◆ TASK TO CARRY OUT ◆
Pictures stay out of the copy, which must hold exactly the lines from the one containing "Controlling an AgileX" through the end of the material below.

◆ INFORMATION SHOWN ◆
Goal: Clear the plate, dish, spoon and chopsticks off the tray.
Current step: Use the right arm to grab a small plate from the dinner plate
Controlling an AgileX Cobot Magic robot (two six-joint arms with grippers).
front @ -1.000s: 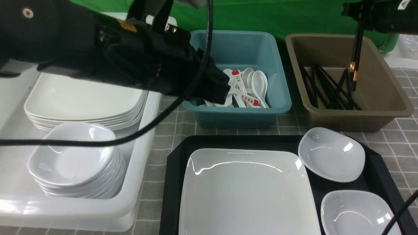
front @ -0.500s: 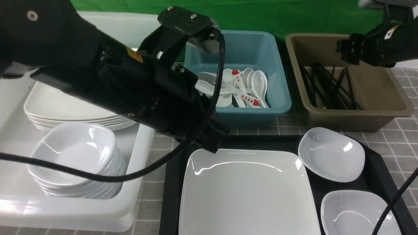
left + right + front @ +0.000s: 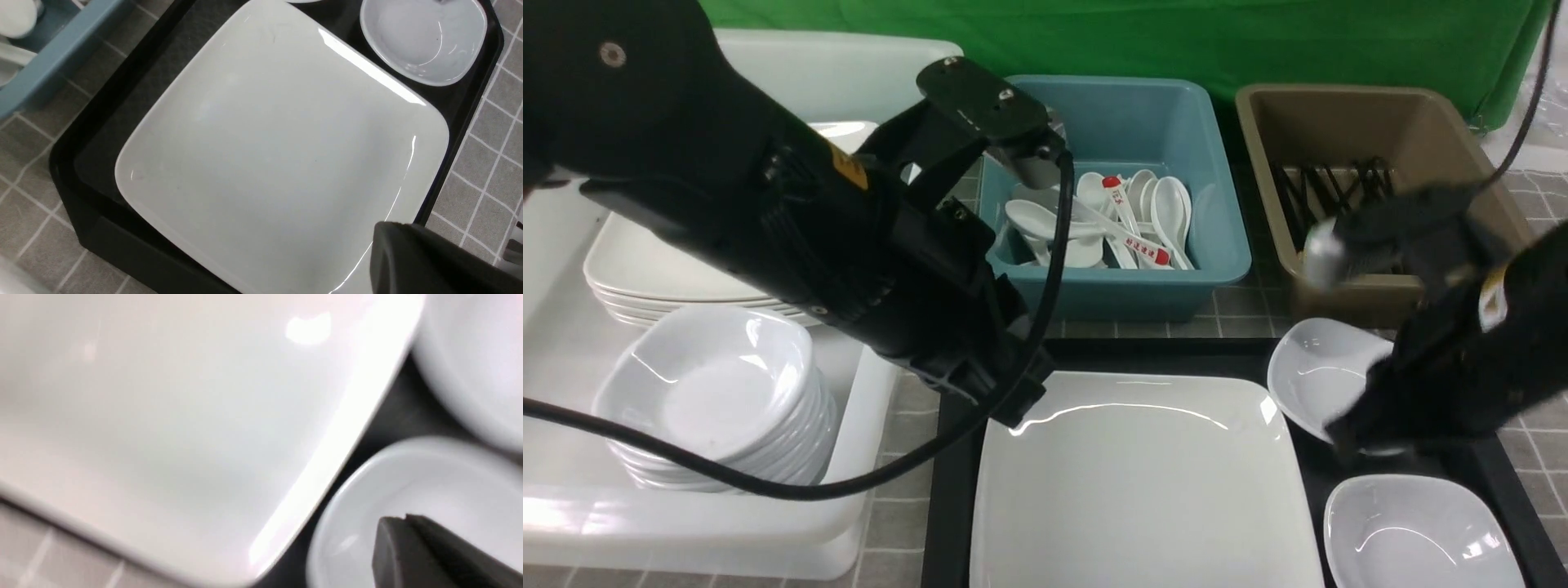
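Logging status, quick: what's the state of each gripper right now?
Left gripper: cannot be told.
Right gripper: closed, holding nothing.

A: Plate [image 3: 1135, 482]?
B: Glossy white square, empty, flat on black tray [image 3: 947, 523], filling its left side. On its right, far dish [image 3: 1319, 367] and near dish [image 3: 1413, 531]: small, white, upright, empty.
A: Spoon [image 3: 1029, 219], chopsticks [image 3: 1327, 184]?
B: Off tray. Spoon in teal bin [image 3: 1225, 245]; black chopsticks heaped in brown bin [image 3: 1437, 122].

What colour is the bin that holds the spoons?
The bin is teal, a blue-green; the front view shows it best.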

◆ SOLUTION FOR THIS EXERCISE ◆
Controlling an AgileX Cobot Magic robot (two six-joint arms with grippers).
front @ -1.000s: 
front @ -0.500s: 
left + right + front @ +0.000s: 
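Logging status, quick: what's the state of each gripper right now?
Left gripper: cannot be told.
Right gripper: closed, holding nothing.

A: Plate [image 3: 1135, 482]?
B: Glossy white square, empty, flat on black tray [image 3: 947, 523], filling its left side. On its right, far dish [image 3: 1319, 367] and near dish [image 3: 1413, 531]: small, white, upright, empty.
A: Spoon [image 3: 1029, 219], chopsticks [image 3: 1327, 184]?
B: Off tray. Spoon in teal bin [image 3: 1225, 245]; black chopsticks heaped in brown bin [image 3: 1437, 122].

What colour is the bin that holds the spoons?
The bin is teal, a blue-green; the front view shows it best.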

No additional lines are needed for this answer.